Sarah Palin's Vanity article is creating a new blood bath among high-profile Republicans!!

Jul 01, 2009 11:35

http://www.politico.com/news/stories/0609/24392.html

A hard-hitting piece on Sarah Palin in the new Vanity Fair has touched off a blistering exchange of insults among high-profile Republicans over last year’s GOP ticket - tearing open fresh wounds about leaks surrounding Palin and revealing for the first time some of the internal wars that paralyzed the campaign in its final days.

Rival factions close to the McCain campaign have been feuding since last fall over Palin, usually waging the battle in the shadows with anonymous quotes. Now, however, some of the most well-known names in Republican politics are going on-the-record with personal attacks and blame-casting.

William Kristol, the editor of The Weekly Standard and at times an informal adviser to Sen. John McCain, touched off the latest back-and-forth Tuesday morning with a post on his magazine’s blog criticizing the Todd Purdum-authored Palin story and pointing a finger at Steve Schmidt, McCain’s campaign manager.

Kristol cited a passage in Purdum’s piece in which “some top aides” were said to worry about the Alaska governor’s “mental state” and the prospect that the Alaska governor may be suffering from post-partum depression following the birth of her son Trig. “In fact, one aide who raised this possibility in the course of trashing Palin’s mental state to others in the McCain-Palin campaign was Steve Schmidt,” Kristol wrote.

Asked about the accusation, Schmidt fired back in an e-mail: “I'm sure John McCain would be president today if only Bill Kristol had been in charge of the campaign.”

“After all, his management of [former Vice President] Dan Quayle’s public image as his chief of staff is still something that takes your breath away,” Schmidt continued. “His attack on me is categorically false.”

Asked directly in a telephone interview if he brought up the prospect of Palin suffering from post-partum depression, Schmidt said: “His allegation that I was defaming Palin by alleging post-partum depression at the campaign headquarters is categorically untrue. In fact, I think it rises to the level of a slander because it’s about the worst thing you can say about somebody who does what I do for a living.”

But Kristol’s charge was seconded by Randy Scheunemann, a longtime foreign policy adviser to McCain who is also close to the Standard editor and was thought to be a Palin ally within the campaign.

“Steve Schmidt has a congenital aversion to the truth,” Scheunemann said. “On two separate and distinct occasions, he speculated about about Governor Palin having post-partum depression, and on the second he threatened that if more negative publicity about the handling of Governor Palin emerged that he would leak his speculation [about post-partum depression] to the press. It was like meeting Tony Soprano.”

Schmidt said Scheunemann’s charges were “categorically untrue.”

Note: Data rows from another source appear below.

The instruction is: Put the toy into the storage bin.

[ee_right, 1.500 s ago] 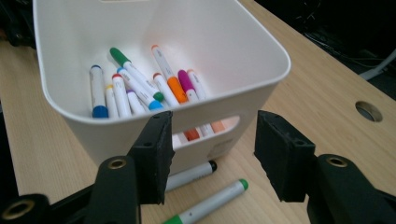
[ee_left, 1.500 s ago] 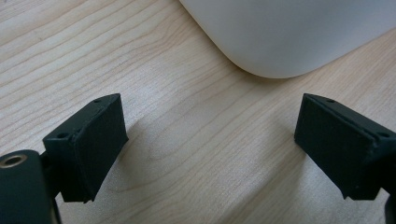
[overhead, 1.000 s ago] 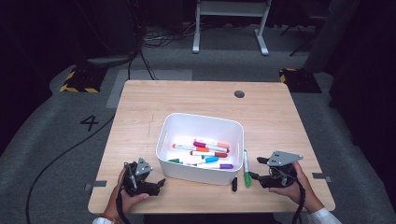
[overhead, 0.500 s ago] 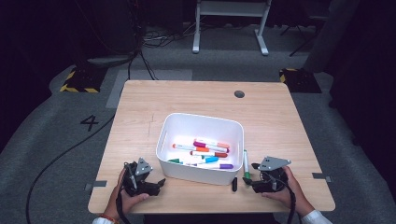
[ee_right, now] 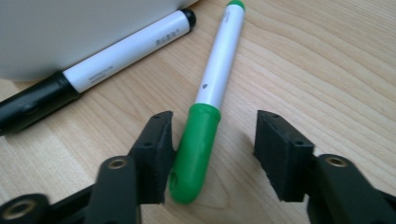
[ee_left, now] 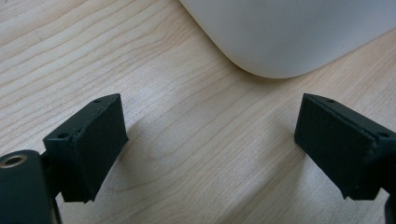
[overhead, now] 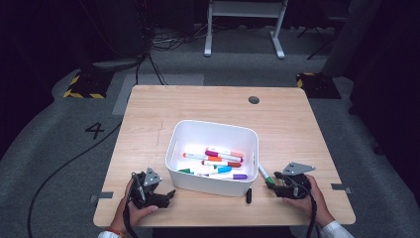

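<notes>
Left hand-held gripper (overhead: pixel 168 194) rests on the wooden tabletop (overhead: pixel 208 109) near its front left corner, held by the person's left hand (overhead: pixel 130 210). Its jaws are spread wide apart with nothing but bare wood between them, and in the left gripper view a rounded lower corner of the white bin (ee_left: pixel 289 32) sits just beyond them, not touching.

At the middle of the tabletop stands the white bin (overhead: pixel 208 184), a rounded rectangular tub. Inside it lie several markers (overhead: pixel 215 163) with caps in orange, red, blue, purple and green, piled loosely along its front half.

Just right of the bin, two markers lie on the wood. A black marker (ee_right: pixel 93 70) with a white barrel lies against the bin's wall. Beside it lies the green marker (ee_right: pixel 205 102), white-barrelled with a green cap, its capped end pointing toward the person.

At the front right, the right hand-held gripper (ee_right: pixel 212 149), held in the person's right hand (overhead: pixel 309 198), is low over the tabletop. Its jaws are apart and straddle the green cap: the cap lies right against the left jaw in that view, with a clear gap to the other jaw. The jaws are not clamped on it.
</notes>
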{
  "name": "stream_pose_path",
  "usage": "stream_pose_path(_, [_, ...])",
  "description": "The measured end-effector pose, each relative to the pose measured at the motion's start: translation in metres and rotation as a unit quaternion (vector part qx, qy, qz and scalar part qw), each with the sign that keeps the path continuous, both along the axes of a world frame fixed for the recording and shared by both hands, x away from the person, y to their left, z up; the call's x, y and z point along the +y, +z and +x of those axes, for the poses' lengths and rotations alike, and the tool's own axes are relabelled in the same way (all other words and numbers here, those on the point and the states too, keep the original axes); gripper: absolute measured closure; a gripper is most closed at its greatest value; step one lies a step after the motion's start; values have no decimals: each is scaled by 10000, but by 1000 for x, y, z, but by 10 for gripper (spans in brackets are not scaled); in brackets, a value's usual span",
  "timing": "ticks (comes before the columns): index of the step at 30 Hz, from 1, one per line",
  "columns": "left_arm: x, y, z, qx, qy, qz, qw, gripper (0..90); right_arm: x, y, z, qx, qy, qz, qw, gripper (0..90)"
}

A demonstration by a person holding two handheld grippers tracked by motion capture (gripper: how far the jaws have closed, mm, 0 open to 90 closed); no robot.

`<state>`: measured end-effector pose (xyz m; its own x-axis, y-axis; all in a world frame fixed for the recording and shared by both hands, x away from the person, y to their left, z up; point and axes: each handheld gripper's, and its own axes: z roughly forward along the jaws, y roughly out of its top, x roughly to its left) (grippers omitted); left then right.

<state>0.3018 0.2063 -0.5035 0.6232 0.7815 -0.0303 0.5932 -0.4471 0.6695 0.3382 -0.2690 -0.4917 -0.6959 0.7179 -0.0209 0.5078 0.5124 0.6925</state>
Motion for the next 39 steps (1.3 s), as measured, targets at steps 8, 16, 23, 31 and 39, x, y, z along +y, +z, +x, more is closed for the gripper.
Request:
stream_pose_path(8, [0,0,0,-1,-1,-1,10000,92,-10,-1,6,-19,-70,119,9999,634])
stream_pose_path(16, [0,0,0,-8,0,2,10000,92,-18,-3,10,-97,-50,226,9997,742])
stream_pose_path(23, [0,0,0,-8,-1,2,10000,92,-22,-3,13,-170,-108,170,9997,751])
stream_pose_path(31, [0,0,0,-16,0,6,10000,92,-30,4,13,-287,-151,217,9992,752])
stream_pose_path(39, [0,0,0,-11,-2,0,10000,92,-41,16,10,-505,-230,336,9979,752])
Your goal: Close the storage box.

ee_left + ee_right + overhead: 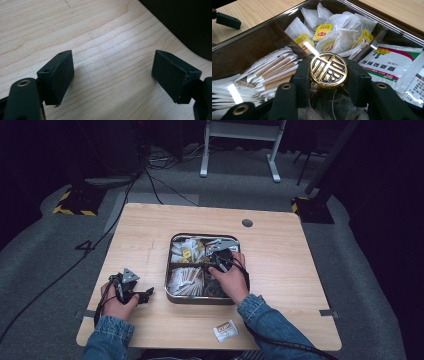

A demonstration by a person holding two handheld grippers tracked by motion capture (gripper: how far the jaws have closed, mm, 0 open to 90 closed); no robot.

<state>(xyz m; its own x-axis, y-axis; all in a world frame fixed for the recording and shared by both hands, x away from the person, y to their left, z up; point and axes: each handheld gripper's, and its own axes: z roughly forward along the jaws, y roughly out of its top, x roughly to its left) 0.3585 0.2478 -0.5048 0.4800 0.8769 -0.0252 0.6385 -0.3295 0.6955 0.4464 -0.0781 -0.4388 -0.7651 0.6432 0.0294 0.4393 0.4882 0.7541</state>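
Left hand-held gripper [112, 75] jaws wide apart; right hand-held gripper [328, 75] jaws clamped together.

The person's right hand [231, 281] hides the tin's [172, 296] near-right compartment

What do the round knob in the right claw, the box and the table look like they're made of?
Round knob: likely metal, a shiny brass-gold face with dark recessed lettering that catches glints. Box: probably metal or lacquered, its rim silvery and its dark inner walls glossy and reflective. Table: wood or wood-look laminate, pale, matte, with visible grain.
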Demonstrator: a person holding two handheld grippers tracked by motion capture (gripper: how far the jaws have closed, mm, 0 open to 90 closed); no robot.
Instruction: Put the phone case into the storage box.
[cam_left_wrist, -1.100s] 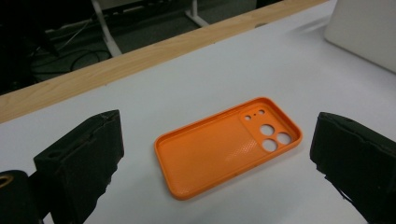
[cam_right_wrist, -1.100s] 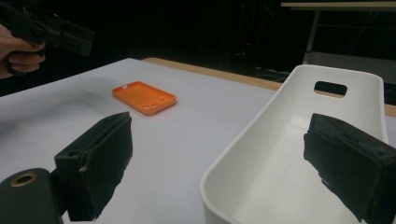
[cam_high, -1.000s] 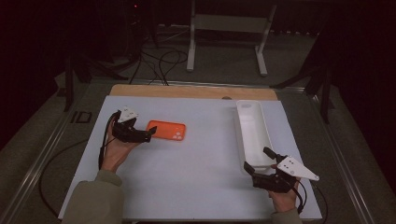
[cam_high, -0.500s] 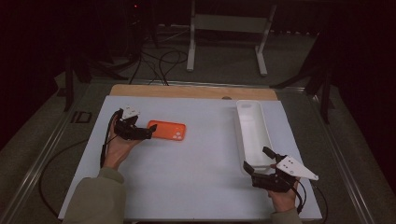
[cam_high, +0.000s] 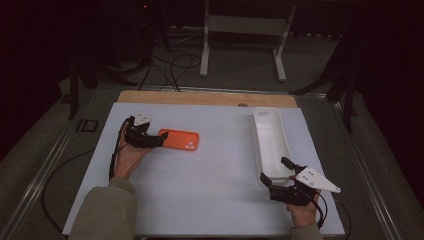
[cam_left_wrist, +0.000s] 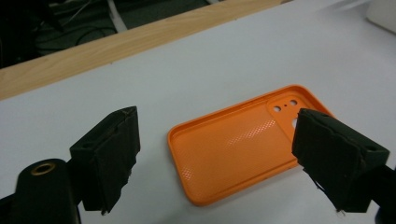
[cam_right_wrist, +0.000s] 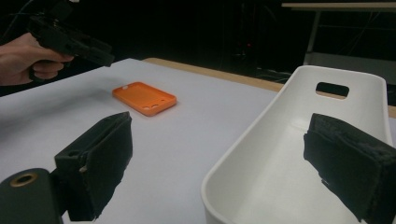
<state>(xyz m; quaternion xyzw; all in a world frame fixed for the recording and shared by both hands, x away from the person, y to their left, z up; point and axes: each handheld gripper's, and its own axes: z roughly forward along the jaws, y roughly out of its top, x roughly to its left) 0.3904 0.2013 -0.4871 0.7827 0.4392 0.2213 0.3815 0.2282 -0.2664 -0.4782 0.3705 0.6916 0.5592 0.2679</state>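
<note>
Left gripper (cam_high: 159, 140) sits at the near end of the orange case (cam_high: 179, 140), jaws spread wide, the case lying open side up between and just ahead of them (cam_left_wrist: 236, 144). Versus a second ago almost nothing has shifted: case in the same spot, left gripper maybe a touch closer, hard to tell at this size. So the grasp is not made yet. Right gripper (cam_high: 276, 172), jaws also apart and holding nothing, hovers at the near end of the white tray (cam_right_wrist: 280, 154), well apart from the case.
</note>
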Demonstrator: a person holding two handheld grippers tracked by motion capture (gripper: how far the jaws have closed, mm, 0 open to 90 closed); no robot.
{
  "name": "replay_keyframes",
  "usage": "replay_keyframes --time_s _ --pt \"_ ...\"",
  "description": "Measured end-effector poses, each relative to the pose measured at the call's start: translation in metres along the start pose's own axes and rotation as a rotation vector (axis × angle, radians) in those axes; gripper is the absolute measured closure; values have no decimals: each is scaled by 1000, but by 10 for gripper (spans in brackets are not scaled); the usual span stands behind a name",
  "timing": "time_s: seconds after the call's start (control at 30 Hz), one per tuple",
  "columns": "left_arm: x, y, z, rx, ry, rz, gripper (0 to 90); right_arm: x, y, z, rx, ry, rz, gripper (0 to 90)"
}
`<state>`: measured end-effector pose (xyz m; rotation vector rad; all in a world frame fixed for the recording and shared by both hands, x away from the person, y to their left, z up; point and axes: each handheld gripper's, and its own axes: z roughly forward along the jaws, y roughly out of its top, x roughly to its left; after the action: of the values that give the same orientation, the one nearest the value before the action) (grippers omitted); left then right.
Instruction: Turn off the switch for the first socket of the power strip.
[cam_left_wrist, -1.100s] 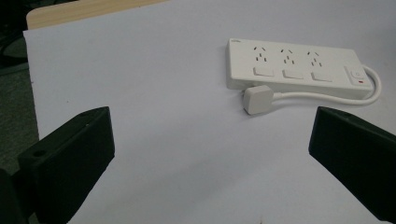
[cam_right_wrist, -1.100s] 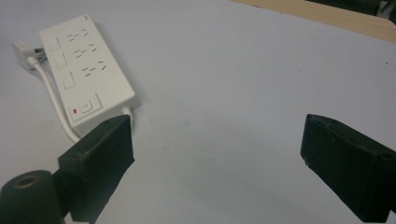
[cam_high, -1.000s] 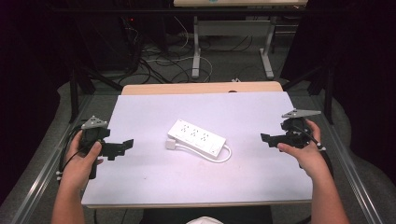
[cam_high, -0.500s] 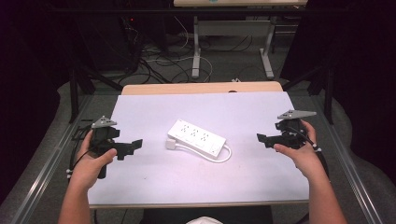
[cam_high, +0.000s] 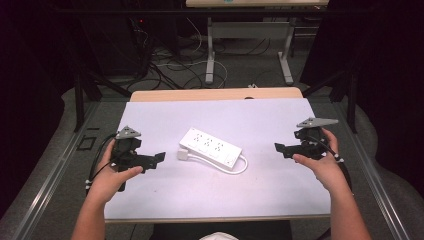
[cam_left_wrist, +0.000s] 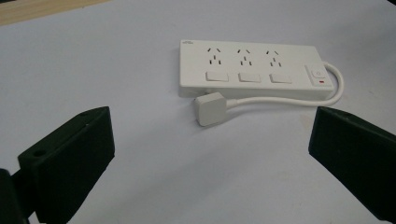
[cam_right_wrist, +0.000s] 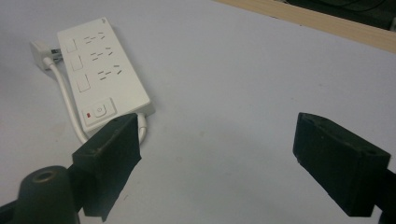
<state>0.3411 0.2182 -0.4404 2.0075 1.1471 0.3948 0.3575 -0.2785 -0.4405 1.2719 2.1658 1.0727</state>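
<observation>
Between my two hands a white power strip (cam_high: 210, 149) lies flat on the bench's (cam_high: 260, 190) pale sheet, set at a slant, sockets up. I count three socket groups in a row, each with its own white switch, plus a main switch with a red mark at one end. Its short white cord (cam_left_wrist: 280, 99) loops back alongside the body, ending in a flat white plug (cam_left_wrist: 211, 108) resting just beside it.
</observation>
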Motion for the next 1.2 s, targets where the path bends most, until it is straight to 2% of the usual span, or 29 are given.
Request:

“It is inappropriate for me to discuss personnel issues from the campaign,” Schmidt continued. “But suffice it to say Randy is saying these things not because they’re true but because he wants to damage my reputation because of consequences he faced for actions he took.”

Schmidt is alluding, without saying so directly, to the stories that emerged after the campaign that Scheunemann had been fired.

Scheunemann said Schmidt did try to fire him but added: “I’ve got a pay stub through November 15th.”

The questions about Scheunemann being terminated are central to the larger battle about who was trashing Palin, something that quickly came to the surface in the back and forth between Schmidt and Kristol on Tuesday.

The vitriol also suggests the degree to which Palin remains a Rorschach test not simply to Republicans nationally but within a tight circle of elite operatives and commentators, many of whom seem ready to carry their arguments in 2012. Was Palin a fresh talent whose debut was mishandled by self-serving campaign insiders, or an eccentric “diva” who had no business on the national stage? Going forward, does she offer a conservative and charismatic face for a demoralized and star-less party? Or is she a loose cannon who should be consigned to the tabloids where she can reside in perpetuity with other flash-in-the-pan sensations?